What you should do: Check every line of the records below for the string "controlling" and copy the ones that have it.

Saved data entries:
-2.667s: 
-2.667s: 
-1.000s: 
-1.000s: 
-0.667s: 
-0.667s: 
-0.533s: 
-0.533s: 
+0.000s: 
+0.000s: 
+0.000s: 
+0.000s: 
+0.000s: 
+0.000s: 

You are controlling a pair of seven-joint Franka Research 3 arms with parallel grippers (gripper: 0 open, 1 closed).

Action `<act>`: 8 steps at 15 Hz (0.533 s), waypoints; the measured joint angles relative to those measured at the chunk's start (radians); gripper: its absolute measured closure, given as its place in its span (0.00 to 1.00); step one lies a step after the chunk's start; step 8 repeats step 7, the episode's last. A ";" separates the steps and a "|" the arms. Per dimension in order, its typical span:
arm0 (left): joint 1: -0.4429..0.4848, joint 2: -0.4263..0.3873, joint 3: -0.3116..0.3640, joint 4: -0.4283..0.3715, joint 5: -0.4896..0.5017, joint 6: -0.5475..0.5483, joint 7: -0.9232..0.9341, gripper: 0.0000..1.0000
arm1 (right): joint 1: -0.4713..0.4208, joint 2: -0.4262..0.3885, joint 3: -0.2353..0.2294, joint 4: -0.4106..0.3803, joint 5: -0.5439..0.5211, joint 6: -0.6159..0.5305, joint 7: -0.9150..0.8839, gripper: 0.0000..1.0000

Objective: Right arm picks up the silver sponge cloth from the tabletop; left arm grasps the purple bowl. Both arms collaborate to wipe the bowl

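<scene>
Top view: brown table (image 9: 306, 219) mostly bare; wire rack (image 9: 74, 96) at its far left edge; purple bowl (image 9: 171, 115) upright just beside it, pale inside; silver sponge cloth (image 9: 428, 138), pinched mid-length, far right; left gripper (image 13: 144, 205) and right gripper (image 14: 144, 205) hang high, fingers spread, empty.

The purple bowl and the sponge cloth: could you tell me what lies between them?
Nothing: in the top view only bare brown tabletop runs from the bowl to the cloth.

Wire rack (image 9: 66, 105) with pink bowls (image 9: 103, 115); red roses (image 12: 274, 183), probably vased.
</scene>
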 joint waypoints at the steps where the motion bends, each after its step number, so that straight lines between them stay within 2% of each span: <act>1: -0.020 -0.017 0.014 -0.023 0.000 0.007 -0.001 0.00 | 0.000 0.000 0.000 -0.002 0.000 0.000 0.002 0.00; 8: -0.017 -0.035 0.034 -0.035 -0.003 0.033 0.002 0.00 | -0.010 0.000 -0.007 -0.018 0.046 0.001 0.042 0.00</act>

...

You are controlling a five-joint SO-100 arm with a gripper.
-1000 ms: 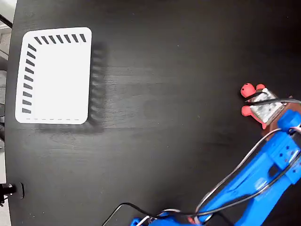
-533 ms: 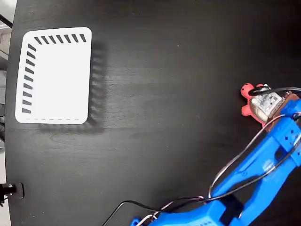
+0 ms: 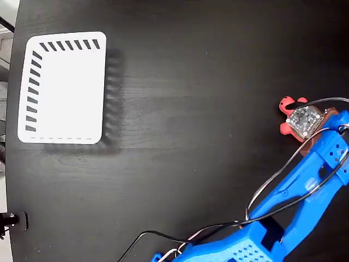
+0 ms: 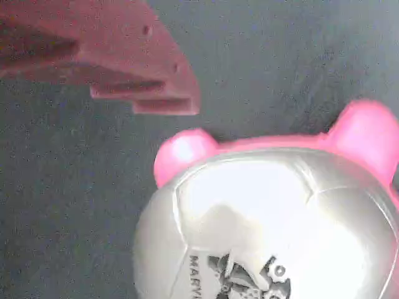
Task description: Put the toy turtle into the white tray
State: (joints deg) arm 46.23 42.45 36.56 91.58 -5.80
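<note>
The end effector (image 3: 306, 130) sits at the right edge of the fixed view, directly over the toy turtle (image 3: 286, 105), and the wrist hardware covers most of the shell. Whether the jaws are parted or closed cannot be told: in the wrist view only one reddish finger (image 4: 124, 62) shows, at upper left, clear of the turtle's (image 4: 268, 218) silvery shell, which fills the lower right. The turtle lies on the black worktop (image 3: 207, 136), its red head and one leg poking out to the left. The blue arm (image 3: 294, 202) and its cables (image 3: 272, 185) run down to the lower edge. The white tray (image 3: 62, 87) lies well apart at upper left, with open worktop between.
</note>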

Answer box:
You are controlling a pair of seven-joint Franka Research 3 arms with parallel grippers (gripper: 0 open, 1 closed).
You are controlling a five-joint SO-100 arm with a gripper.

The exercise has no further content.